_TASK REQUIREMENTS_: Give again, word for word, every line in the entries below from the line with "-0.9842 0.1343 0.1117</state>" up to and including the line with "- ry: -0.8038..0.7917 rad", and no other line.

_RECORDS_:
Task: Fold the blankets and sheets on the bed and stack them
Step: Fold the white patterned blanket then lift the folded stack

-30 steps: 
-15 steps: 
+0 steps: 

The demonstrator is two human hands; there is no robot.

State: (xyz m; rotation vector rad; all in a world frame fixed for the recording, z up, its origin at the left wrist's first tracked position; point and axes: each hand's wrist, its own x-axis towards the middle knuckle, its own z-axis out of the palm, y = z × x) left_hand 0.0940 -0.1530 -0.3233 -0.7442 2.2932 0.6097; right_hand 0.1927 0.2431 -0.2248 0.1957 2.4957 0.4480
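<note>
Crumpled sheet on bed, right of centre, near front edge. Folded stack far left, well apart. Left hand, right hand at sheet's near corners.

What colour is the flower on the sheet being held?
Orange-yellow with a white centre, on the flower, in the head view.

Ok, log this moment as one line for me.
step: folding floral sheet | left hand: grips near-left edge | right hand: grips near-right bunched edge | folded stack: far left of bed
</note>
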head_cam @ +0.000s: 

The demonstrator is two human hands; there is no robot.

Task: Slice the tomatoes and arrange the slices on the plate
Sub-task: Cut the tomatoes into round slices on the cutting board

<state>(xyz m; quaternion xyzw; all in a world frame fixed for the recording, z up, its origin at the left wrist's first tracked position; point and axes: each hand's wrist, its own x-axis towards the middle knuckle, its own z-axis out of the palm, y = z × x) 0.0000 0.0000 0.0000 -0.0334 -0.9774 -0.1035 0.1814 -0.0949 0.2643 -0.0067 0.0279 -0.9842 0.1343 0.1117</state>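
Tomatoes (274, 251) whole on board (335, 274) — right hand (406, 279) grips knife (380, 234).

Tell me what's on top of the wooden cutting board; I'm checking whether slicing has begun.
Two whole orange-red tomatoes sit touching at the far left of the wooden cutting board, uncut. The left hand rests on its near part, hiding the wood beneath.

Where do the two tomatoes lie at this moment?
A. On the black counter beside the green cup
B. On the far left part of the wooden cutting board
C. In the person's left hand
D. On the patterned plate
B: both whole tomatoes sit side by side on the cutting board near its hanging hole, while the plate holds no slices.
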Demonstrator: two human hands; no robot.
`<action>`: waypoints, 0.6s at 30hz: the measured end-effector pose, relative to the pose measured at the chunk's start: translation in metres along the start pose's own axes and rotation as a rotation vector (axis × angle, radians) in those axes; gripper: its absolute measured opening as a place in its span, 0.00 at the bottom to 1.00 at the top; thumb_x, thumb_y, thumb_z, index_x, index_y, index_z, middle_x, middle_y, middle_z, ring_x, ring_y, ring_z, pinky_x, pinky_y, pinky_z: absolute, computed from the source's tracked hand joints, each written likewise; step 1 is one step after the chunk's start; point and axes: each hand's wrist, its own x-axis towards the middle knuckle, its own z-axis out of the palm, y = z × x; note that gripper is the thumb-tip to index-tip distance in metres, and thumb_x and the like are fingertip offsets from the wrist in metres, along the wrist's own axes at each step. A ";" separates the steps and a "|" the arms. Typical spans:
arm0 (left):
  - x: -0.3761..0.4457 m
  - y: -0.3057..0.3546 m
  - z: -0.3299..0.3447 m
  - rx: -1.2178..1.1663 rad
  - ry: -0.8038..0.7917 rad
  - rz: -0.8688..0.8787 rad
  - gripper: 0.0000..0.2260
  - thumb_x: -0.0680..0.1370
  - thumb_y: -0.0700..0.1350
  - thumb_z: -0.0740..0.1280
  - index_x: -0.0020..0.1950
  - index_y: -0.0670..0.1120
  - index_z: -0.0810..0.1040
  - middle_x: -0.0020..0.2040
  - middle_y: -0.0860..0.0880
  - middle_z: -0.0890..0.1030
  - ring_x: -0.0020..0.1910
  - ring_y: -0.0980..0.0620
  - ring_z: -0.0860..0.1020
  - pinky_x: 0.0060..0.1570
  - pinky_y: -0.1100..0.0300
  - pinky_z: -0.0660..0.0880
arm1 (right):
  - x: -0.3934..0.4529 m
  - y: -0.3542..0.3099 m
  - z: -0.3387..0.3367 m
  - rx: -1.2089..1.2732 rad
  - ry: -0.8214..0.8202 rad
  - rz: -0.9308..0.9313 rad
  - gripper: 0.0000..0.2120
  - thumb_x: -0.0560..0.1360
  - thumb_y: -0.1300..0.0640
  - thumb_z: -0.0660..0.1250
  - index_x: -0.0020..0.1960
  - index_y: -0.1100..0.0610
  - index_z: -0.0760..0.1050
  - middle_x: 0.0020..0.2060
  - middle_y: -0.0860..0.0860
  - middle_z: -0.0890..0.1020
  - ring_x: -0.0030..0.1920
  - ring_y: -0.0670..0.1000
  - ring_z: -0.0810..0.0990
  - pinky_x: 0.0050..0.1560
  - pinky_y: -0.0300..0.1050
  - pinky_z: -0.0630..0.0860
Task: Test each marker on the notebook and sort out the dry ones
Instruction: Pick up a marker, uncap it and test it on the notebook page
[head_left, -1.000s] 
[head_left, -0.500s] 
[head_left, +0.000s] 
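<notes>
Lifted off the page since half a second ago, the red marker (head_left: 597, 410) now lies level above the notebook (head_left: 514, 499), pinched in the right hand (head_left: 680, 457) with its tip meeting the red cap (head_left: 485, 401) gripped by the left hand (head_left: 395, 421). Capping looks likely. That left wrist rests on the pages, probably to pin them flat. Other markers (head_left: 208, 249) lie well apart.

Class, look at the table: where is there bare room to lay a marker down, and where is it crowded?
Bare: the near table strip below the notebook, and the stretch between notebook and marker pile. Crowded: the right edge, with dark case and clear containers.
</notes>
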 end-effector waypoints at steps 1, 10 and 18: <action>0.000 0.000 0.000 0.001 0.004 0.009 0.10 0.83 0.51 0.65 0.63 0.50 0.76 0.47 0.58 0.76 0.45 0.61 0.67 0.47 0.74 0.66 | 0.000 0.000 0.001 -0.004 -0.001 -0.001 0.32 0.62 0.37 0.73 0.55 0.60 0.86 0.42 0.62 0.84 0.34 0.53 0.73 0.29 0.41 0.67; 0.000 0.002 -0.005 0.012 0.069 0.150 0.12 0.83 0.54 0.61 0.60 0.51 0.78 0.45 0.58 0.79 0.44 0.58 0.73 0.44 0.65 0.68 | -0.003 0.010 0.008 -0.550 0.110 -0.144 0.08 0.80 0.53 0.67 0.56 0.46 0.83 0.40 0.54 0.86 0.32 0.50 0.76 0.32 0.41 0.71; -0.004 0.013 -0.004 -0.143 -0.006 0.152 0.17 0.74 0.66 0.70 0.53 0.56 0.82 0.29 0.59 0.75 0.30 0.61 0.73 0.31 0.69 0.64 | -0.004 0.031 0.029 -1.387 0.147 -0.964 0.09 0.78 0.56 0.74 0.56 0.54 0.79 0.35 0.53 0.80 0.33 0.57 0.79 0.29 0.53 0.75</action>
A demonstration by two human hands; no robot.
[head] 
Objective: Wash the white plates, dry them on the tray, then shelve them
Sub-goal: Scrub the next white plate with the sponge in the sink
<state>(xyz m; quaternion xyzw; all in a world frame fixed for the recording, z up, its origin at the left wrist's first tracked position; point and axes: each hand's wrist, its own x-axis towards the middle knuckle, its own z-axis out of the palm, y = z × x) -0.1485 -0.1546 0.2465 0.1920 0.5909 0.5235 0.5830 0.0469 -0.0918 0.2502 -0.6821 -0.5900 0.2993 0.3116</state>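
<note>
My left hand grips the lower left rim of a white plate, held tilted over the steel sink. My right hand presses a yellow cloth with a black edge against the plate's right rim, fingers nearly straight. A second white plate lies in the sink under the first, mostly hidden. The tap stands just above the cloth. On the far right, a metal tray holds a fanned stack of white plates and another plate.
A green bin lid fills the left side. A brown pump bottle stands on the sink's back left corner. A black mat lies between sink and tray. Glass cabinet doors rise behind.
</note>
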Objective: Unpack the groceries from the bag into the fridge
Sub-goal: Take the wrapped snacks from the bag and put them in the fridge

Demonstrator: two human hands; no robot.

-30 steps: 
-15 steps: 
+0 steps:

_EXERCISE RESULT_:
<state>(xyz m; quaternion xyzw; all in a world frame fixed for the recording, z up, its origin at the left wrist's first tracked position; point and axes: each hand's wrist, its own x-axis towards the middle knuckle, its own z-axis out of the palm, y = z × x) 0.0000 0.0000 0.0000 -0.0334 -0.9774 -0.1035 0.1814 -0.0949 0.2643 -0.0067 0.0279 -0.9842 0.1343 0.1117</state>
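Tomatoes (274, 251) whole on board (335, 274) — right hand (406, 279) grips knife (380, 234).

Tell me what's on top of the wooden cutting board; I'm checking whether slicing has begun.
Two whole orange-red tomatoes sit touching at the far left of the wooden cutting board, uncut. The left hand rests on its near part, hiding the wood beneath.

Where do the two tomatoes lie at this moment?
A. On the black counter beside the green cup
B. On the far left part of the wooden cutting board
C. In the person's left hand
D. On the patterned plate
B: both whole tomatoes sit side by side on the cutting board near its hanging hole, while the plate holds no slices.
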Demonstrator: two human hands; no robot.
`<action>`: waypoints, 0.6s at 30hz: the measured end-effector pose, relative to the pose measured at the chunk's start: translation in metres along the start pose's own axes and rotation as a rotation vector (axis × angle, radians) in those axes; gripper: its absolute measured opening as a place in its span, 0.00 at the bottom to 1.00 at the top; thumb_x, thumb_y, thumb_z, index_x, index_y, index_z, middle_x, middle_y, middle_z, ring_x, ring_y, ring_z, pinky_x, pinky_y, pinky_z: absolute, computed from the source's tracked hand joints, each written likewise; step 1 is one step after the chunk's start; point and axes: each hand's wrist, its own x-axis towards the middle knuckle, its own z-axis out of the palm, y = z × x; note that gripper is the thumb-tip to index-tip distance in metres, and thumb_x and the like are fingertip offsets from the wrist in metres, along the wrist's own axes at each step. A ";" separates the steps and a "|" the arms. Typical spans:
arm0 (left):
  - x: -0.3761..0.4457 m
  - y: -0.3057..0.3546 m
  - z: -0.3299..0.3447 m
  - rx: -1.2178..1.1663 rad
  - ry: -0.8038..0.7917 rad

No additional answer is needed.